Thursday, June 11, 2009

Aw dang....wait, massively glorious win

So my day started out with me discovering that, just as I had suspected, The Pillows were sold out for their concert on Saturday. I wandered to Shibuya kind of depressed. I then proceeded to have soft serve and go to Tower records to cheer myself up. I got a huge list of new Japanese Indies and some of it I really liked. There was a pretty big selection of J-punk and J-hip hop and I also finally started to take a look at the J-Club scene. I don't really know too much about it, but there was a DVD of this one band called Soft playing in a loop in the store. It seems like a kind of jazzy/fusion jam kind of music with big ensembles. I will have to look into it further.

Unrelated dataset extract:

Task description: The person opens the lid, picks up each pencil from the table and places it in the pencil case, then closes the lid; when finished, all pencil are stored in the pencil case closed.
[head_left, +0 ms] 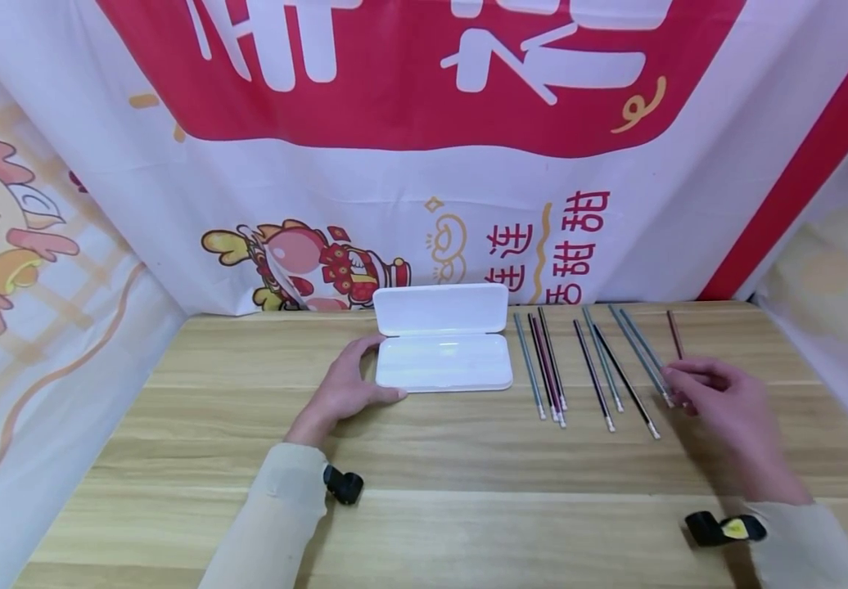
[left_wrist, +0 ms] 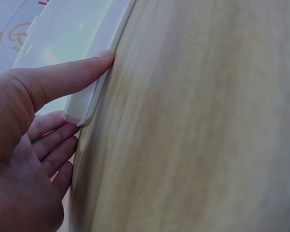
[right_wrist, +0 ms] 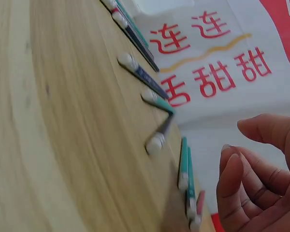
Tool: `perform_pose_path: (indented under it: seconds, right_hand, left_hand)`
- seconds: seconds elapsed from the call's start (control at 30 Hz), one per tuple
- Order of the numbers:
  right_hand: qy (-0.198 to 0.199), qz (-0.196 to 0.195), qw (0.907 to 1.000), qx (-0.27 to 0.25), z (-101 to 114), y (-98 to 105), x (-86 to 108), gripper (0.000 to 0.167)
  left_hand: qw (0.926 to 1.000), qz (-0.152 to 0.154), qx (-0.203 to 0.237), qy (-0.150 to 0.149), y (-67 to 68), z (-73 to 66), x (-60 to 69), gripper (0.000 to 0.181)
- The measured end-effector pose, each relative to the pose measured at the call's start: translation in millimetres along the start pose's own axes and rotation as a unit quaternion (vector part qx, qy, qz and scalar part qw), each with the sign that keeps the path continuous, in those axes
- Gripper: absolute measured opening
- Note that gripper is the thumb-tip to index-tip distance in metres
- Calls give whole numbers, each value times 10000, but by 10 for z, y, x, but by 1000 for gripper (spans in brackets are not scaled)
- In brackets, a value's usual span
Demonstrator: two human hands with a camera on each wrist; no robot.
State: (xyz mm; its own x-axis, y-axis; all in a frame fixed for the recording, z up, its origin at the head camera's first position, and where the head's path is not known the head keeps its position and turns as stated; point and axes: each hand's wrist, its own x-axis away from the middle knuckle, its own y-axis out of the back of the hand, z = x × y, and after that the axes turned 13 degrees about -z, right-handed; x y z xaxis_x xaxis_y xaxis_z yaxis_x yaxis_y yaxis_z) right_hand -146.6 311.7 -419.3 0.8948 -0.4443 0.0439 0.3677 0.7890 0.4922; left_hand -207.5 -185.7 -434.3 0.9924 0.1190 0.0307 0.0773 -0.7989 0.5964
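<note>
A white pencil case lies on the table with its lid raised at the back. My left hand holds the case's left end, its thumb along the front edge; in the left wrist view the fingers lie beside the corner. My right hand hovers at the right of the pencils, closest to a reddish pencil and two teal pencils. In the right wrist view, a gap separates its thumb from the bent fingers, with nothing between them.
Several dark and teal pencils with white erasers lie toward the middle right. Another cluster of pencils lies just right of the case. A printed white and red cloth hangs behind the wooden table.
</note>
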Motion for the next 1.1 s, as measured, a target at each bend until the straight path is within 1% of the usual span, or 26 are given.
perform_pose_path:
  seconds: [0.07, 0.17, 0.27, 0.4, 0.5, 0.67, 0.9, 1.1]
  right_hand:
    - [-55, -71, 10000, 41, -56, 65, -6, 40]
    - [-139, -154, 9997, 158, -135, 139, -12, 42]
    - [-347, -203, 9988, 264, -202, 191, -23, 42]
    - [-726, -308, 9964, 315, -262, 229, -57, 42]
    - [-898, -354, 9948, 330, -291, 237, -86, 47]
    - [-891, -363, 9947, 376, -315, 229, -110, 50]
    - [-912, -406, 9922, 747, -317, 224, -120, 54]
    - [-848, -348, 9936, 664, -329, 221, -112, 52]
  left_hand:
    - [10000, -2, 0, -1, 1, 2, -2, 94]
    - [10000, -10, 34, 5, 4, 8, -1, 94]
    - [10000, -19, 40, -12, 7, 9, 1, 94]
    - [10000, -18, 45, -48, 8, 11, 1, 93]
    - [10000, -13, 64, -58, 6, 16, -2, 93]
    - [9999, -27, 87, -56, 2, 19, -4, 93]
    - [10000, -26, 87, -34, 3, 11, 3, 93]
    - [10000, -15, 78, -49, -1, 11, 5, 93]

http://www.myspace.com/softribe


However, the night took a surprisingly amazing turn when I went to one of the coolest concerts I have ever been to in my life. The club was called eM7 and right when I walked in I knew I was in the right place. I was surrounded by people who I could only describe as "not meant for life during daylight." There were Dreadlocks a plenty, people in leather, and every other sign of a good crowd in my opinion.

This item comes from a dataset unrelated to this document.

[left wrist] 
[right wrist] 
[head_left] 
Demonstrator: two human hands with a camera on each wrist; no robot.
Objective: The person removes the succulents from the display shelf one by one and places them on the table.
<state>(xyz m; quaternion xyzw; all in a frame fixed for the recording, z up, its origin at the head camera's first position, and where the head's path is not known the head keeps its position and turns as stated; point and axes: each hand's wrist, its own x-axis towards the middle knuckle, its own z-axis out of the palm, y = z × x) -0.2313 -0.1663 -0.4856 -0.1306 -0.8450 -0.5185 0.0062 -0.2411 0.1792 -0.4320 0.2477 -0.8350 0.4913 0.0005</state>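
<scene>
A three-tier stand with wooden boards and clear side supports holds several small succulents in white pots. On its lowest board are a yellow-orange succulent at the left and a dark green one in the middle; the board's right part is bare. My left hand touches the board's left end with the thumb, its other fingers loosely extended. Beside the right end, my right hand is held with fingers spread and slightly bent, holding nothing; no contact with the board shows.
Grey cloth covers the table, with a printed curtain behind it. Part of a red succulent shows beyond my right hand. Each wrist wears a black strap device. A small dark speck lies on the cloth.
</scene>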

Drums Drums Drums. That was the name of the game this evening. I walk in and I see a man alone on stage with just a drum kit and some monitor speakers. He explodes into a furious drum solo synced up with insane free jazz horn parts. Everything he played went along perfectly with the articulation of the instruments in the accompanying track...for 20 minutes straight. The artist goes by Ruins-Alone. What really did it for me in his set was his energy and his falsetto.


Now my mind was in a very interesting place after what I had just seen, so I was no where near ready for what was next. I looked up and found myself surrounded by drums. Three kits all with entirely different cymbals, toms, everything. The only thing they all had in common was a glowing bass drum that pulsed when hit. The group was called Drumno and they blew me away. Drumno writes spatial compositions. You stand in the center of the room and you hear as drum hits circle around you in opposite directions. The complexities of the beats were only matched by what your mind was doing to try to sort what was coming from where. When the bass drums came in it was over. The whole crowd fell into a tribal frenzy, wailing after every break in the song. I won't post a link, because recorded media does not give justice to the effect this group had live.

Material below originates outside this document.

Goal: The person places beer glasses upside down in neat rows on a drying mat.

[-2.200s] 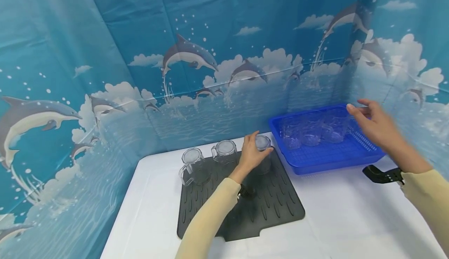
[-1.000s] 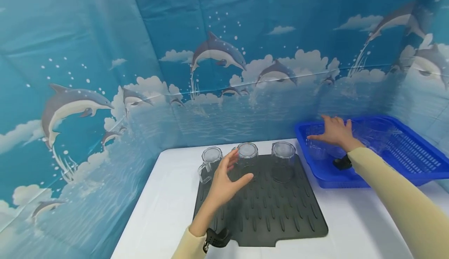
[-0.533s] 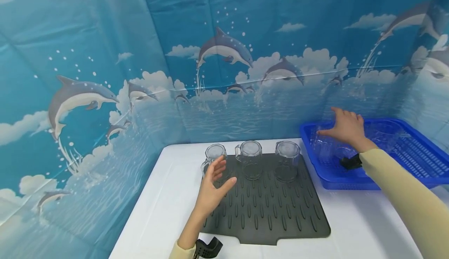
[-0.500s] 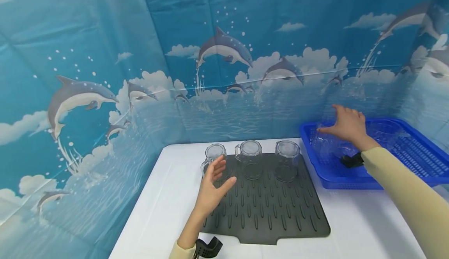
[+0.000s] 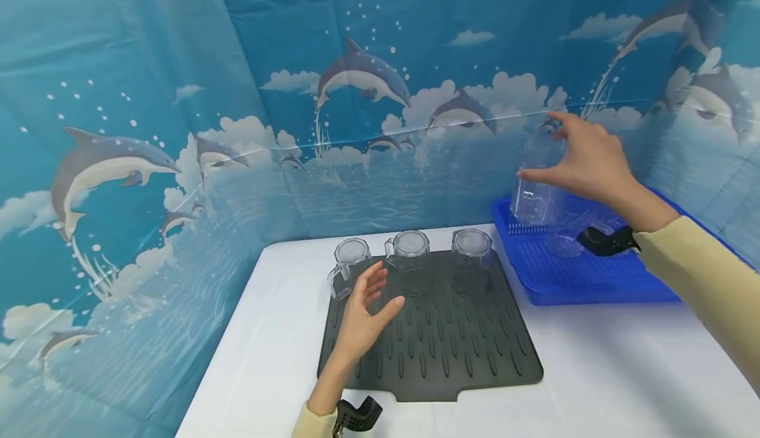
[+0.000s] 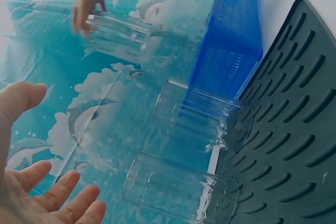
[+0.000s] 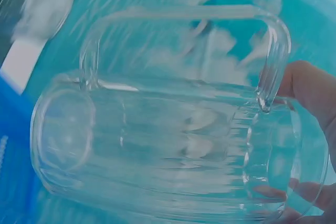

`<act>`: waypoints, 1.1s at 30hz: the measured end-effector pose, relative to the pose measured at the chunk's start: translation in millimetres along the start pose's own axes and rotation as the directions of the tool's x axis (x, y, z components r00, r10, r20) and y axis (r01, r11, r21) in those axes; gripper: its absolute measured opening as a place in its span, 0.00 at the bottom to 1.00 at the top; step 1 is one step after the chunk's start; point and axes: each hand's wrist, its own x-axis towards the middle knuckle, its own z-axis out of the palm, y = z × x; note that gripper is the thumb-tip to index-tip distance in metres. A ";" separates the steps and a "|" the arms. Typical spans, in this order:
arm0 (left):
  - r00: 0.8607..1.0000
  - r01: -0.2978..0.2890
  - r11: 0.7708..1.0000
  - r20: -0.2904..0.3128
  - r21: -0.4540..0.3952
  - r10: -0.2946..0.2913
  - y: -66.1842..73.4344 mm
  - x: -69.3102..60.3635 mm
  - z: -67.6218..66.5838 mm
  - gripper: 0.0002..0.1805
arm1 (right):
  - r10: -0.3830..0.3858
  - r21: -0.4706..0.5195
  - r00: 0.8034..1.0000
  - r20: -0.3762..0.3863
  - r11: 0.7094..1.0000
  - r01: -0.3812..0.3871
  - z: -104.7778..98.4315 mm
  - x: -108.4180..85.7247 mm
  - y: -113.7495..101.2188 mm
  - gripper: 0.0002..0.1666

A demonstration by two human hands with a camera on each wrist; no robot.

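In the head view my right hand (image 5: 588, 161) grips a clear glass mug (image 5: 534, 184) near its top, held above the left part of the blue basket (image 5: 552, 286). The right wrist view shows that mug (image 7: 157, 145) close up, its handle toward the top of the picture, thumb and fingers round the rim end. My left hand (image 5: 359, 322) hovers over the left side of the dark mat (image 5: 439, 359), fingers spread, touching nothing. Three upside-down mugs stand along the mat's back: a left one (image 5: 352, 256), a middle one (image 5: 411, 253) and a right one (image 5: 472, 253).
More clear glassware (image 5: 564, 237) lies in the basket, partly behind my right wrist. The basket stands on the white table (image 5: 594, 359), right of the mat. A dolphin-print curtain (image 5: 380, 181) hangs directly behind the table.
My right hand has risen out of the basket with a mug in its grip. My left hand has let go of the right mug on the mat and moved left toward me.
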 end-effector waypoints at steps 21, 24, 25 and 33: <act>0.995 0.018 0.997 0.098 -0.078 -0.010 11.1 11.3 25.0 0.42 | -0.251 0.146 0.962 0.111 0.961 0.234 7.8 -41.4 -132.9 0.65; 0.995 -0.016 0.996 0.100 -0.086 0.024 18.4 22.6 35.1 0.47 | -0.271 0.150 0.956 0.114 0.956 0.253 14.0 -43.9 -139.7 0.63; 0.995 -0.023 0.997 0.092 -0.076 0.030 20.6 25.6 38.3 0.49 | -0.277 0.151 0.954 0.112 0.954 0.260 16.3 -44.4 -141.9 0.63; 0.986 -0.153 0.987 -0.055 0.044 0.155 28.0 43.4 54.7 0.50 | -0.332 0.146 0.941 0.072 0.936 0.319 28.8 -48.9 -153.4 0.62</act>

So what could possibly follow that? How about ELEKTRO HUMANGEL. A four piece noise explosion is the phrase that comes to mind. Three percussionist: A kit player with hair like Confucius, a woman who was obviously a trained Taiko drummer by her form, and a dreadlocked mad man who destroyed his kit and had a solo section that consisted of him dropping his cymbal onto his floor tom and seeing what would happen. The leader of the group though was a synth player who literally played noise in the most surreal ways imaginable. He was a master of throwing the back of his hand onto 5 or so adjacent keys, layering on all kinds of effects, and using the pitch bend like I have never seen it used before. Then he put a microphone into his mouth and did the same things to his voice. I was shocked by what I was hearing, and by how much I loved it.